The data below holds the lines to copy: everything from the line containing "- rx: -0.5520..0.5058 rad" to the line containing "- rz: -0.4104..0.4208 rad", both ends included, set down exactly.

--- TASK INPUT Enclosed Below ---

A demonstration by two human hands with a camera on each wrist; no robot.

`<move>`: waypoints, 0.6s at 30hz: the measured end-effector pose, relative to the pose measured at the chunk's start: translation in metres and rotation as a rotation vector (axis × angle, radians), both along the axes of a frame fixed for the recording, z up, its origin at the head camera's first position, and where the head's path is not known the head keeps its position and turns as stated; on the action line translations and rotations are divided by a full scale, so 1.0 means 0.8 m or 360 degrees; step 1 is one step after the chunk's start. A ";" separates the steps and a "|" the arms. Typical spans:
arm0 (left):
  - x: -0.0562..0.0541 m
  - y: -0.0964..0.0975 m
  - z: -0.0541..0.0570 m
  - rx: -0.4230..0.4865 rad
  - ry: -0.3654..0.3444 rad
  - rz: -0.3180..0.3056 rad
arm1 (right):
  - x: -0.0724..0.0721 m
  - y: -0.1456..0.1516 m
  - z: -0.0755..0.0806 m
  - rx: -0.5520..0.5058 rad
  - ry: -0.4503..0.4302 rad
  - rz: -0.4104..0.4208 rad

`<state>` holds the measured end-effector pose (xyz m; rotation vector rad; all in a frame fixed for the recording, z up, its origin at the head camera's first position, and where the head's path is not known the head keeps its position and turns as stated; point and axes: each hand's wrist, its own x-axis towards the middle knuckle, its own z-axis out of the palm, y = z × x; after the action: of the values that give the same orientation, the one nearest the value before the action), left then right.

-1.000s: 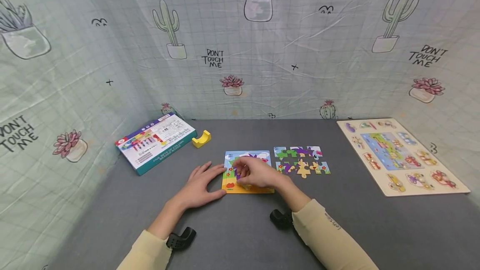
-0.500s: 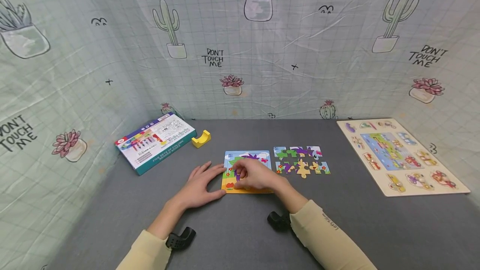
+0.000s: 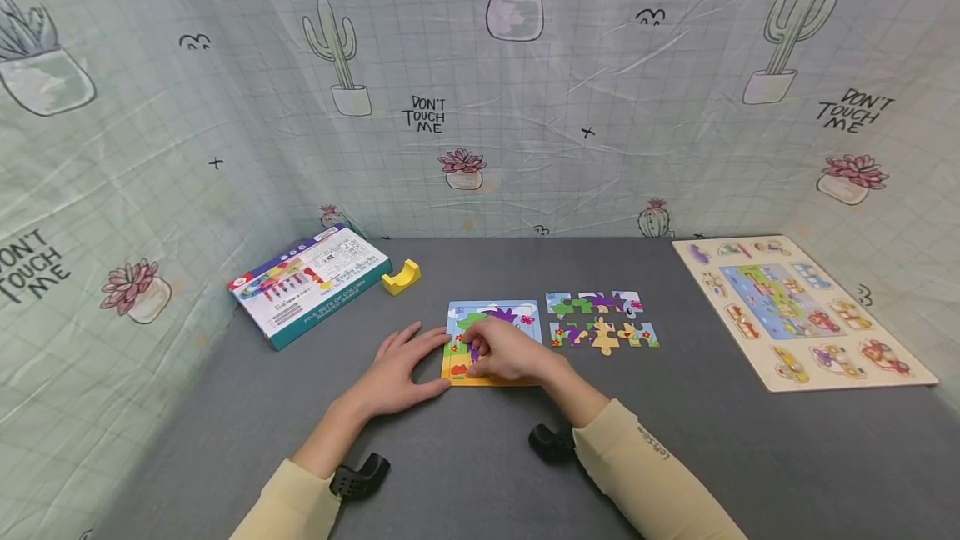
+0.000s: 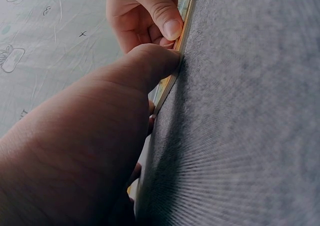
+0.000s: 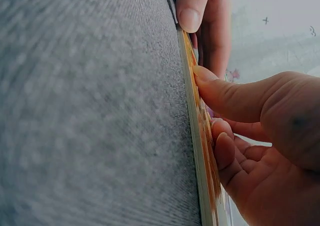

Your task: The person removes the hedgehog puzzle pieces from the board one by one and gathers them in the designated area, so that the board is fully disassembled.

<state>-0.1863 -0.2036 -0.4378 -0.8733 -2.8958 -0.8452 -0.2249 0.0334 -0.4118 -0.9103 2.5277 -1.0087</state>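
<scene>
A small picture puzzle board [image 3: 480, 304], with a blue top border and an orange bottom, lies on the dark table. Along its left edge rests my left hand [image 3: 401, 373], fingers spread and extended, thumb at the lower left corner. My right hand [image 3: 506, 348] is over the board, thumb and bent fingers pinching a puzzle piece whose outline they mostly hide. In the right wrist view the thumb [image 5: 230, 96] touches the orange surface, and an orange layer sits slightly raised beside the curled fingers. Several loose puzzle pieces [image 3: 604, 337] lie in two rows just right of the board.
A flat box [image 3: 322, 273] with bead pictures lies at the back left, a yellow curved block [image 3: 402, 277] beside it. On the right is a large wooden puzzle board [image 3: 750, 348]. A curtain [image 3: 480, 107] printed with cacti closes off the back and sides.
My right thumb has moved left and down over the board's orange part, and the hand has settled lower. My left hand and the loose pieces have stayed in place.
</scene>
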 end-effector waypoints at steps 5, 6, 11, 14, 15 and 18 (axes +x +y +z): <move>0.000 0.000 0.000 -0.0003 0.0001 0.0010 | 0.001 0.000 -0.001 -0.0031 -0.0008 -0.0008; 0.000 0.000 0.000 -0.0002 0.0001 0.0010 | 0.001 0.000 -0.001 -0.0039 -0.0005 -0.0009; -0.001 0.000 0.000 0.0002 -0.0009 0.0005 | 0.003 0.002 0.001 -0.0081 0.0003 -0.0023; -0.001 -0.001 -0.001 -0.0006 -0.0010 0.0002 | 0.003 0.003 0.002 -0.0095 -0.0005 -0.0042; -0.002 -0.001 -0.001 -0.0009 -0.0011 0.0002 | 0.003 0.003 0.002 -0.0103 -0.0010 -0.0047; -0.002 -0.001 -0.001 -0.0011 -0.0016 0.0002 | 0.004 0.003 0.002 -0.0143 -0.0014 -0.0061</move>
<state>-0.1877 -0.2043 -0.4384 -0.8705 -2.9090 -0.8427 -0.2220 0.0360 -0.4100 -0.8828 2.5197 -1.1433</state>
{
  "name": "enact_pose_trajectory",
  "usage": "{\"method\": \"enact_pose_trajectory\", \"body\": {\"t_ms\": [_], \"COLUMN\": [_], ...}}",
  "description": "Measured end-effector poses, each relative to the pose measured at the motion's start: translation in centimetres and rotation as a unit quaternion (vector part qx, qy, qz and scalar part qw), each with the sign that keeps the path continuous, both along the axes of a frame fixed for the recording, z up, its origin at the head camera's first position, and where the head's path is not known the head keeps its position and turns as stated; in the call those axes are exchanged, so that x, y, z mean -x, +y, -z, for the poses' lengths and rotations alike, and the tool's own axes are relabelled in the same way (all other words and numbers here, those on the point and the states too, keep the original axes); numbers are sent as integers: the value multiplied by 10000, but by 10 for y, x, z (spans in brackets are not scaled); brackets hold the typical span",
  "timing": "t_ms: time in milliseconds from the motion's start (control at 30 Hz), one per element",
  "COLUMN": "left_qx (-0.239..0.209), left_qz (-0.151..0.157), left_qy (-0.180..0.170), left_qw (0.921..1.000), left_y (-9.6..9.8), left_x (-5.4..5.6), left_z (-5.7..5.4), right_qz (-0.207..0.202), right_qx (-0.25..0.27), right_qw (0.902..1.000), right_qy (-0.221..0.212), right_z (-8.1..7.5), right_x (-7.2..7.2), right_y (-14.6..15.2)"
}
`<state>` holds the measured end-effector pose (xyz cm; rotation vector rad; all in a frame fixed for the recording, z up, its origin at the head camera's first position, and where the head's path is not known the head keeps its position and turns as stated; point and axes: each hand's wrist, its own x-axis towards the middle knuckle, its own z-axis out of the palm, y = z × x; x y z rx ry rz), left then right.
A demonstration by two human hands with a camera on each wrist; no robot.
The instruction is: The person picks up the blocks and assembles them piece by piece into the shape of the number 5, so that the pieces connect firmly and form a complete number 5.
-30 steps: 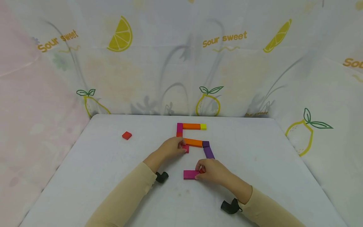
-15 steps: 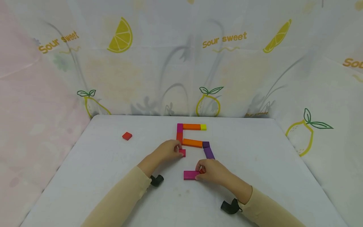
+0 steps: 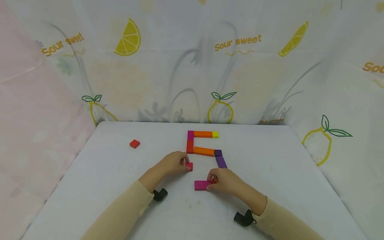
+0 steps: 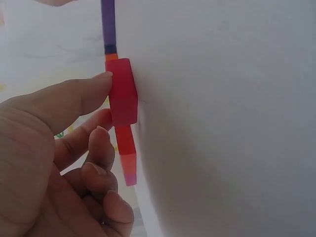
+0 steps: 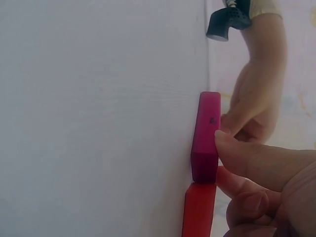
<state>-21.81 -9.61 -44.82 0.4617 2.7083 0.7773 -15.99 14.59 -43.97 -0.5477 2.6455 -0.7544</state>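
Note:
My left hand (image 3: 173,163) pinches a small pinkish-red block (image 3: 189,166) between thumb and finger, just below the left column of the block figure. In the left wrist view that block (image 4: 123,94) stands in front of the figure. Nearer the front, my right hand (image 3: 226,180) grips the right end of a magenta block (image 3: 200,185) with thumb and finger. A red block (image 5: 199,210) lies end to end with it, mostly hidden under the hand in the head view. The figure has a red block (image 3: 190,147), an orange block (image 3: 203,151) and a purple block (image 3: 221,162).
The figure's top row holds another orange block (image 3: 202,134) and a yellow block (image 3: 215,134). A lone red-orange block (image 3: 134,143) lies at the back left of the white table (image 3: 90,196). A patterned cloth (image 3: 168,73) hangs behind the table.
My left hand has drawn the small pinkish-red block toward the front and left, away from the orange block, uncovering the red block of the left column. The right hand has stayed in place.

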Motion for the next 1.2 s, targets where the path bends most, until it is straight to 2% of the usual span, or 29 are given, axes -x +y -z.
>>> {"method": "enact_pose_trajectory", "body": {"t_ms": [733,1200], "left_qx": [-28,-275], "left_qz": [422,798], "left_qy": [-393,-387], "left_qw": [9983,9957], "left_y": [-13,-13], "left_x": [-22,-35], "left_z": [-2,-3], "right_qz": [-59,11], "right_qx": [6,-24], "right_qw": [9999,9999], "right_qy": [-94,-141], "right_z": [-3,-2], "right_x": [2,2], "right_y": [-2,-1]}}
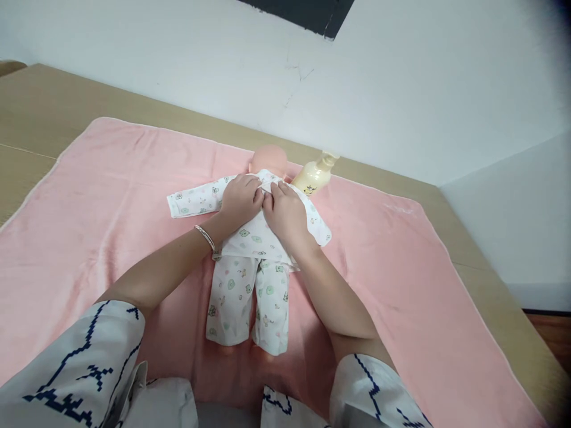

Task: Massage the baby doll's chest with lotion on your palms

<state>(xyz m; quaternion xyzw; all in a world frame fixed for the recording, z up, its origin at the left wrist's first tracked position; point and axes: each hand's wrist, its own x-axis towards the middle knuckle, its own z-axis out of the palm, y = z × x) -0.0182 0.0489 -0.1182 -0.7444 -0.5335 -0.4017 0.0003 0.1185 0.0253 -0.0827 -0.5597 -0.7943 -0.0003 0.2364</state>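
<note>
A baby doll [269,159] lies on the pink blanket, its bald head pointing away from me. It is dressed in a white printed top [254,235] and matching printed trousers [229,300]. High on the doll's chest, my left hand [242,199] has its fingers closed at the front edge of the top near the neck. Beside it, almost touching, my right hand [285,211] pinches the other side of the same front edge. The fingertips partly cover the cloth where they meet. The doll's sleeves spread out to both sides.
A pale yellow pump bottle [314,175] lies tilted by the doll's head, to the right. The pink blanket [134,238] covers much of the wooden table [464,261]. Behind the table rises a white wall [401,89] with a dark panel [307,15].
</note>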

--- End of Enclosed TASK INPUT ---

▶ [SOLUTION]
  - rx: -0.5520..0.5058 rad
  - ry: -0.4503..0.4302 rad
  - rz: -0.4104..0.4208 rad

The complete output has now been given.